What follows is a guest essay by Ian Werkheiser, a PhD student in the Department of Philosophy at Michigan State University whose primary research interests are in the environment, communities, social justice, and epistemology. Werkheiser attended the recent symposium in Newcomb on Land Use and Ethics organized by Adirondack philosopher and regular Adirondack Almanack contributor Marianne Patinelli-Dubay.

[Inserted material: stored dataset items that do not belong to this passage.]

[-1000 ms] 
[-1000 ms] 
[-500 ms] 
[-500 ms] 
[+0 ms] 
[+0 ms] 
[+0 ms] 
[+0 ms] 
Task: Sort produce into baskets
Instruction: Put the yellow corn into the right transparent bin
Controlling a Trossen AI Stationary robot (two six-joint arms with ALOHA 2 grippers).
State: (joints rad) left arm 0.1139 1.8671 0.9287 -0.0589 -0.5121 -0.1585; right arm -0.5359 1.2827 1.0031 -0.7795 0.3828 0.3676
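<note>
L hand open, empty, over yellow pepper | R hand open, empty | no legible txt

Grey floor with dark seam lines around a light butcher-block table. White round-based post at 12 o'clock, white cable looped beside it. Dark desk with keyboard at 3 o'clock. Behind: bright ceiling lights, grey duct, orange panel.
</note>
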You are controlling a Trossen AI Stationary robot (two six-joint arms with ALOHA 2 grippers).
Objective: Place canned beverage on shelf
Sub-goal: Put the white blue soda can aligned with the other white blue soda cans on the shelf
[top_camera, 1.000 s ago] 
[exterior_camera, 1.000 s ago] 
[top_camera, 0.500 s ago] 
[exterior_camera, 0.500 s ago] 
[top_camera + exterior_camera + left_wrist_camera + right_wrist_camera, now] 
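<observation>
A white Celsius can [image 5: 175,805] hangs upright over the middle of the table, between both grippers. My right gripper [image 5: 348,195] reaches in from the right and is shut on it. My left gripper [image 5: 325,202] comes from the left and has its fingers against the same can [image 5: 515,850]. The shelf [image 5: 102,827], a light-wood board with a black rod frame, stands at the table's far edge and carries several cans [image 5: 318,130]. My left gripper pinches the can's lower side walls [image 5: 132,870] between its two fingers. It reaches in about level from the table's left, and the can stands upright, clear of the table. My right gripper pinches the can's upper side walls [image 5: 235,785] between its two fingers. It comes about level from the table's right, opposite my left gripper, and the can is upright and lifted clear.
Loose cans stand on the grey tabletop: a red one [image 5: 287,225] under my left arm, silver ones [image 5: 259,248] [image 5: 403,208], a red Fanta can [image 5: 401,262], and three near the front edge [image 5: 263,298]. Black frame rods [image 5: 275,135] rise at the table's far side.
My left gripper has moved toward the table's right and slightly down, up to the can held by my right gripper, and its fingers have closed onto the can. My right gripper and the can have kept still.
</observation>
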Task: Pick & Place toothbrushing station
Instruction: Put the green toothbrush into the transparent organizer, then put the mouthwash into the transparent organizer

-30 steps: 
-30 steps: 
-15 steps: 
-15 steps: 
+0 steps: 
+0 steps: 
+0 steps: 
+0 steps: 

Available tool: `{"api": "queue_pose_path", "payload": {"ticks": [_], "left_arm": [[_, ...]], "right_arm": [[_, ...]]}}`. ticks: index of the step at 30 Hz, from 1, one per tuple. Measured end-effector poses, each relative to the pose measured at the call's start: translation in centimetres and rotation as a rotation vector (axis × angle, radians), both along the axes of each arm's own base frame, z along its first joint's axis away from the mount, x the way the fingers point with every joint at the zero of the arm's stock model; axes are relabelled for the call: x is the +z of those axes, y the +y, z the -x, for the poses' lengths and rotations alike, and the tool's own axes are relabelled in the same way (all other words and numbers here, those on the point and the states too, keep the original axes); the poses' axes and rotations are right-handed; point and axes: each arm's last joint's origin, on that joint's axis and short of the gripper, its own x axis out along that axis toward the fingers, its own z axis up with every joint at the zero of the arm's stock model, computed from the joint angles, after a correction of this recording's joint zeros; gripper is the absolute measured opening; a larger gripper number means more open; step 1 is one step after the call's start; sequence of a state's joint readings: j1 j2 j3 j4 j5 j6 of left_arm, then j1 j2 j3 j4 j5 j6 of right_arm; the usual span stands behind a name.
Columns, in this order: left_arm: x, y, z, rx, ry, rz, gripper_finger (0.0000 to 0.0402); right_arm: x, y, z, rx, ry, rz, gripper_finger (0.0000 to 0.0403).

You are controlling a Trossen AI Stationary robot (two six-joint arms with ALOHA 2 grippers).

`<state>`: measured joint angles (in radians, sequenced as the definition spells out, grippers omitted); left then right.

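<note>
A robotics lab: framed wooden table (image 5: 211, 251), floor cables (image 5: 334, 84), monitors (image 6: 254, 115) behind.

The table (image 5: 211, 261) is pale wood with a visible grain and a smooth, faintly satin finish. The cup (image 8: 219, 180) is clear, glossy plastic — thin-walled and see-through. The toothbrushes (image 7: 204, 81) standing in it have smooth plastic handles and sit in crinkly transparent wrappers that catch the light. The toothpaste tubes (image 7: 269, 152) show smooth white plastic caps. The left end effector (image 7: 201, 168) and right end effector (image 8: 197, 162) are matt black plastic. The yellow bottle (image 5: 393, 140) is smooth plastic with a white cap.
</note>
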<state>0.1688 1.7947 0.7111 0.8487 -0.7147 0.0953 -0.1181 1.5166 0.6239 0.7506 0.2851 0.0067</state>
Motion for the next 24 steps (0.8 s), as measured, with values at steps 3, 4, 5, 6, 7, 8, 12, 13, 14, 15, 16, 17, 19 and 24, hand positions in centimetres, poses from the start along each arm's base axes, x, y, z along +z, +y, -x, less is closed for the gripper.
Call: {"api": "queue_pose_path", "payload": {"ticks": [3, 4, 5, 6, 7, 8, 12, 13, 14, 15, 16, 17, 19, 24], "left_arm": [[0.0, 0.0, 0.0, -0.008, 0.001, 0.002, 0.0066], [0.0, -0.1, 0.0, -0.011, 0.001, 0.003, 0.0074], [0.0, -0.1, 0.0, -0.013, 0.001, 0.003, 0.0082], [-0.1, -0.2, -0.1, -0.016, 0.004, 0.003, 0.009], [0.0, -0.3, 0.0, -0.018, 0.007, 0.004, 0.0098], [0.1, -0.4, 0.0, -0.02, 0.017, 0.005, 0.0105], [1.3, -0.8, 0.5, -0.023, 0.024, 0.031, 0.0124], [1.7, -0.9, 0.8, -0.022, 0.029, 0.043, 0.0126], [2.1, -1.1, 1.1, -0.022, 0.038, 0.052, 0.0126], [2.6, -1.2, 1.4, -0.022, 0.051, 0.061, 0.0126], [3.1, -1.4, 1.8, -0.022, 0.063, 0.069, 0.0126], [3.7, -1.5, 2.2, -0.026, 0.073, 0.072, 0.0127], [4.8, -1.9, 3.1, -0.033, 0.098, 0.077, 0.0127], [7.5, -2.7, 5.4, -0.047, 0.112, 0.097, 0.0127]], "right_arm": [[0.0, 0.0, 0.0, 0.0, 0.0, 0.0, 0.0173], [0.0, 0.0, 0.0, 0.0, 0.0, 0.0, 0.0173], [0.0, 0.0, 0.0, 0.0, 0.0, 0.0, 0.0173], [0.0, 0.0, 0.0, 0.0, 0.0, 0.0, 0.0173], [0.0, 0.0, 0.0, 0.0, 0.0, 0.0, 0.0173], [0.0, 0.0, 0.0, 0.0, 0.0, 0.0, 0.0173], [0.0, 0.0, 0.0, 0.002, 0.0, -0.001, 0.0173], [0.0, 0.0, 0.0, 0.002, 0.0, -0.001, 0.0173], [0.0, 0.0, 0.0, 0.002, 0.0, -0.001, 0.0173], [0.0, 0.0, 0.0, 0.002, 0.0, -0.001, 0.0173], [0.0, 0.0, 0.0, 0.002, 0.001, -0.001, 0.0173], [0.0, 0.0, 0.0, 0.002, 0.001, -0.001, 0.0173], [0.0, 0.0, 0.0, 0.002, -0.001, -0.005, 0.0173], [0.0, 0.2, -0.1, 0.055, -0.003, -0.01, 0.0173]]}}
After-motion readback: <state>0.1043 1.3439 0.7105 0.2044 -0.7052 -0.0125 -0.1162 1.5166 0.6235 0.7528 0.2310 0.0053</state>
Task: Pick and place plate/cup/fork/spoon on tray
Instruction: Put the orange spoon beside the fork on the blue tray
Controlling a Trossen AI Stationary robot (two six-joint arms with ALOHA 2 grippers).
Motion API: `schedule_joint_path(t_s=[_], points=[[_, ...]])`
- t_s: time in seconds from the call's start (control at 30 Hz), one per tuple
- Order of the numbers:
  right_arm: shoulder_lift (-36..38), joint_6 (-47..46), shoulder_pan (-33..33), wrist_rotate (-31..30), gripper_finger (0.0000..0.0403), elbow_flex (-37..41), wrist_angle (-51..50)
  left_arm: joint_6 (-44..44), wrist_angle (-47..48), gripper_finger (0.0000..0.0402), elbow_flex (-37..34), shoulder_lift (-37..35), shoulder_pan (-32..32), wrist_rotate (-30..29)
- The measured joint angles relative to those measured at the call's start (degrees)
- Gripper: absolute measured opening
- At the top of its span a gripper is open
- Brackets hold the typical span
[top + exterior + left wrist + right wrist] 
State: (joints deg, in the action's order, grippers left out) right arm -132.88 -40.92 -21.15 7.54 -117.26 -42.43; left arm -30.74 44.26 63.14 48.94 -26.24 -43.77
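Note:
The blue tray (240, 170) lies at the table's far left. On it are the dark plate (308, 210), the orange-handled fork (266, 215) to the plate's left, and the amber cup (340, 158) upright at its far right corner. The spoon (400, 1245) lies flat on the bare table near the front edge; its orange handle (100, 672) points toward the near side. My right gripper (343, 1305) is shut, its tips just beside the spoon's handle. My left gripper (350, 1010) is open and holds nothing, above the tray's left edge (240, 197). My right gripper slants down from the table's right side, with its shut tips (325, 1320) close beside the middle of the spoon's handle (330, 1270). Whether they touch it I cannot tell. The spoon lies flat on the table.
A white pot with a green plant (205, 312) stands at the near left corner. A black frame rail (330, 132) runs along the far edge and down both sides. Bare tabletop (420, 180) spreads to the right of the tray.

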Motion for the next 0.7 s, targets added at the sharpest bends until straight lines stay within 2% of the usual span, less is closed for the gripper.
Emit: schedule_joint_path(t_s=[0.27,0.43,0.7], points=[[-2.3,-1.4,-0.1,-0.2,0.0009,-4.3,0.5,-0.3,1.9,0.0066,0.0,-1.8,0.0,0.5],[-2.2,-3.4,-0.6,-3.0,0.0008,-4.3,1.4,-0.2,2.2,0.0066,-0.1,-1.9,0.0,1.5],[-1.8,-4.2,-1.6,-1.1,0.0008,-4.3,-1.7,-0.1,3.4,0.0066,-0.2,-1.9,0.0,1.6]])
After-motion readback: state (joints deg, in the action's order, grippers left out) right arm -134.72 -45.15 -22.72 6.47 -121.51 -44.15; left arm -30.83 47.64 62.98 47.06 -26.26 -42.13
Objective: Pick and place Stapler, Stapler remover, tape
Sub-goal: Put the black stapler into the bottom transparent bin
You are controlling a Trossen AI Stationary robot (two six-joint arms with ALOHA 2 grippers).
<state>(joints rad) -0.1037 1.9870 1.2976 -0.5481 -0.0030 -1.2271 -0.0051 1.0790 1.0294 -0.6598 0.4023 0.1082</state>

This spring I had the pleasure of attending SUNY College of Environmental Science and Forestry’s (SUNY-ESF) inaugural Symposium on Land Use and Ethics. Despite taking place in SUNY-ESF’s Adirondack Ecological Center, with miles of hiking trails around Rich Lake, people were still willing to sit inside and listen to the talks. The conference was a great success, in no small part because it did something that is unfortunately all-too-rare: it brought together philosophical theory with practical experience, for the improvement of both. Philosophers have a tendency to reason with hypothetical examples and abstract problems they devise themselves.
A classic example is the question of whether or not it is ethical to steal medicine from your town’s pharmacy to save your sick child if you don’t have enough money to buy it. As the philosopher and psychologist Carol Gilligan has pointed out, these abstractions leads us to have certain kinds of thoughts, and close off others. For instance, posing this as a “yes” or “no” problem closes off questions about whether it is ethical for the pharmacist to refuse help to someone in her community, or whether our society should let children die when there is readily available medicine because their parents can’t afford to buy it. By using a hypothetical question, we oversimplify. Real-world problems are far messier, and require deeper and better thinking.
At this conference, non-philosophers presented on real-world issues like the different competing interests in land use on the waterfront in Portland, Maine; the impacts of pollution in Lagos, Nigeria; how to improve group homes for adolescents in inner cities; issues concerning Native American tribal sovereignty; re-imagining urban landscapes as agriculturally productive resources; the struggle against displacement by indigenous people in South America; the response of ranchers to wolf-reintroduction around Yellowstone Park; and many other such wicked problems.
Of particular value were the presentations and issues surrounding the Adirondacks specifically. These presentations were made much stronger by the very welcome presence of locals from Newcomb and nearby towns who brought their perspectives and questions to the discussions afterward. These presentations touched on issues like how houses in the Adirondacks will need to adapt to an era of oil shortage; how the Adirondacks and poor African-American children growing up in Harlem can enrich and help each other; how New York state land use management decisions have affected community self-determination; how residents of the Adirondacks can and ought to have a voice in the changing uses of land on the borders of the park; and more. These real-world issues give a sharper focus to philosophy, close off overly simplistic answers, and make philosophers’ intuitions and conclusions better.
While concrete questions can better philosophy, as a philosopher I also believe that philosophical theory can help these same practical concerns by deepening the issue and making us question our biases and assumptions. For example, the panel I was on looked at international development, and how supposedly neutral ideas in theory can have very politicized effects in practice. My talk looked at the idea of “resources.” When a development agency comes into an area to help the people there, one of the first things it does is determine what resources the community has, and then decides how best to exploit these.
While “resources” might seem like a neutral term used for a positive goal, for many people conceiving of something as a resource is itself insulting, and will lead to outcomes the local people do not want. In my talk I used examples from India, but we can see this just as easily in the context of the Adirondacks. If I list the board-feet of timber, cubic meters of water, amount of arable land (once those board-feet of timber are utilized), and so on in these mountains, many residents would be insulted, and not think I had captured the value of this area. Further, my attempt to help the locals exploit these “resources” would be met with fierce resistance. Looking at the ethics of the concepts we use, and their power to shape how we see the world, can be a useful service of theoretical analysis that people engaged in practical efforts might not step back and think about on their own.
At the conference there were many fascinating theoretical talks which caused attendees to reexamine the ways they looked at the world. These included an analysis of the “North American Model of conservation” (state parks like the Adirondacks, limits on hunting, etc.) both for its values and unrealized problems; a look at how science and the wider culture interact in ways that make some stakeholders silent and invisible in discussions about the environment and how this could be addressed; a deep look at the meaning of fences for the environment and our own world view; an argument in favor of criminology growing to include crimes against the environment and how this could address questions of social justice; how the way we learn about the world can be an important part of defining our community; how place, identity, and our bodies all interact; and many other challenging ideas.
The conference concluded with a talk by the President of the SUNY College of Environmental Science and Forestry, where he showed the useful interaction of philosophical theory and practice by discussing the ethical necessity of responding to the demands of students at that university by taking specific steps to be more environmentally aware and sustainable. This inaugural symposium was powerful because it brought together the often unrelated worlds of the abstract and the concrete, and I can only hope it will continue and grow in the following years, and that even more people from the Adirondack community come and participate.